I joined instagram in 2012, when one of my friends a got a phone upgrade and gifted me her old iPhone. This was in the era where you could only join instagram when it was on an apple phone. Since then, it’s become my most-used app by far since the end of Twitter (RIP). I’ve cultivated so much community and friendship through this online platform, enthusiastically transitioning away from the individualities of livejournal and blogspot - streamlining the various facets of my life and experiences.
That said, I’ve learned so much through ig, and the therapeutic feeling of putting up photos, adding a filter and writing a cute caption is one I live for. I’ve posted memorial photos of my pets, documented my life and that of my friends, captured holidays, political moments and concert images. I’ve co-founded and run a grassroots pro-abortion account that now has over 12k followers.
I love going on instagram and looking up places and locations - e.g. ritualistically checking the Helsinki weather to see if the first flakes of snow had fallen before my recent trip there. I love meme humour. I follow fellow cold water swimmers to get an insight into their lives and our shared motivations for throwing ourselves into the great deep beyond. Did you know Joan Baez swam at the Forty Foot yesterday? I did. I saw the insta video.

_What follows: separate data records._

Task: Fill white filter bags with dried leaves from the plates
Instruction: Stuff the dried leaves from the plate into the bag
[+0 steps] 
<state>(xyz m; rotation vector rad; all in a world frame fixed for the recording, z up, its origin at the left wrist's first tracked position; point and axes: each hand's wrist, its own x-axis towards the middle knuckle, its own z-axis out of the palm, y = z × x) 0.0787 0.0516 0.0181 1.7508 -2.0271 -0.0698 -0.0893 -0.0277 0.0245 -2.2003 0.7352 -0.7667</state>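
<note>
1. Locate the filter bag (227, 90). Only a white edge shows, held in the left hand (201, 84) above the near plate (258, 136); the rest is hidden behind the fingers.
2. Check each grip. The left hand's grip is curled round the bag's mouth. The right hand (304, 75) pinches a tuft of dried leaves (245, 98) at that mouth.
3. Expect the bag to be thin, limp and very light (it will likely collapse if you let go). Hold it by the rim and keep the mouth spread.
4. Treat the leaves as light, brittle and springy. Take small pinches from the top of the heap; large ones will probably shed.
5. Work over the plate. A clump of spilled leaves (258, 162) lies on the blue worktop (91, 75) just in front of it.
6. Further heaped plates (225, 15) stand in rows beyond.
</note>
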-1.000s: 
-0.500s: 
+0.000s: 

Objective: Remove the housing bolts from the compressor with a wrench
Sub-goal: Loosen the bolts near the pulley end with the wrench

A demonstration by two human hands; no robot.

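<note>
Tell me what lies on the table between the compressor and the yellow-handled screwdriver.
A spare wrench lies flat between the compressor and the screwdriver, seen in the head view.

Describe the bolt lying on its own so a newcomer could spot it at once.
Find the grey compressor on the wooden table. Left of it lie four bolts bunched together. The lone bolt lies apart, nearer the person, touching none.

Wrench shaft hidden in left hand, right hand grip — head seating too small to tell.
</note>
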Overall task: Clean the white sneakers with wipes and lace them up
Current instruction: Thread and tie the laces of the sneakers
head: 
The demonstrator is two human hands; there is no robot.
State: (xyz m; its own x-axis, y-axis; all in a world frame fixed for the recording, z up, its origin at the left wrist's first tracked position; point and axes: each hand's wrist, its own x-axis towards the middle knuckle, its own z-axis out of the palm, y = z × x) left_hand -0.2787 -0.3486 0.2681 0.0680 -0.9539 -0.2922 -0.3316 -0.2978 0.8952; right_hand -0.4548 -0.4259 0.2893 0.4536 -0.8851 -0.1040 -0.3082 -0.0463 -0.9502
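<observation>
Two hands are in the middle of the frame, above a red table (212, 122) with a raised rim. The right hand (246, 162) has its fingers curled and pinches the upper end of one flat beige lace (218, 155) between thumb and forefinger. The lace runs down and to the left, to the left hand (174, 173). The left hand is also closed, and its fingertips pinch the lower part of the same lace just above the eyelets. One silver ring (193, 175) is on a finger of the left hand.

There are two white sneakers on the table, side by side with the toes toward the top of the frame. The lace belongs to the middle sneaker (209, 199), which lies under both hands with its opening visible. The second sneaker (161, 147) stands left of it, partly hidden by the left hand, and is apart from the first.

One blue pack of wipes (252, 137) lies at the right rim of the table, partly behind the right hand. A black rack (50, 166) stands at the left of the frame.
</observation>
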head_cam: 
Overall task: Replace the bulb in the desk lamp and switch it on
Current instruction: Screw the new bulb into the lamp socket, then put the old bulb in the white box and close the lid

With instagram, I don’t need to pick up the phone and call people, or make an effort really. I can just send folks a ‘thumbs up’ and they’ll know I’m thinking of them for a second, or lolling with them over a joke. Something awful has happened to my friend who lives abroad? I can send a heart, flip the screen and move on.
If I’ve had a tough day I can just look at the #sertraline or #depression hashtags and see how everyone else on planet fucked up is doing. I can lie on my bed, curtains closed, no lights on. I can lose myself in endless scrolling - voicing my opposition to egregious human rights violations being posted right now, in front of our eyes, by posting the ‘broken heart’ emoji.
I love the likes. I love that lil buzz I get from being ‘liked’ by my peers.
Breadcrumbs of affection.
What are my values?
This is something I have been ruminating on a lot in recent weeks. It sounds strange to say that I’m not sure of my core values or needs. I have a sense of what I put ‘out there’: I am deeply principled, open-hearted and caring. How that relates to my inner person is another question. While I have a general vision of how I would like my life to evolve and grow - I know I’d like to get old and die in Tyrone, and be buried in the soft safe soil of home - there is a disconnect between all of these goals, values and hopes and who I am, how I feel, what I want: and how to connect with my self, shining some of that care, open-heartedness and principled nature inwards.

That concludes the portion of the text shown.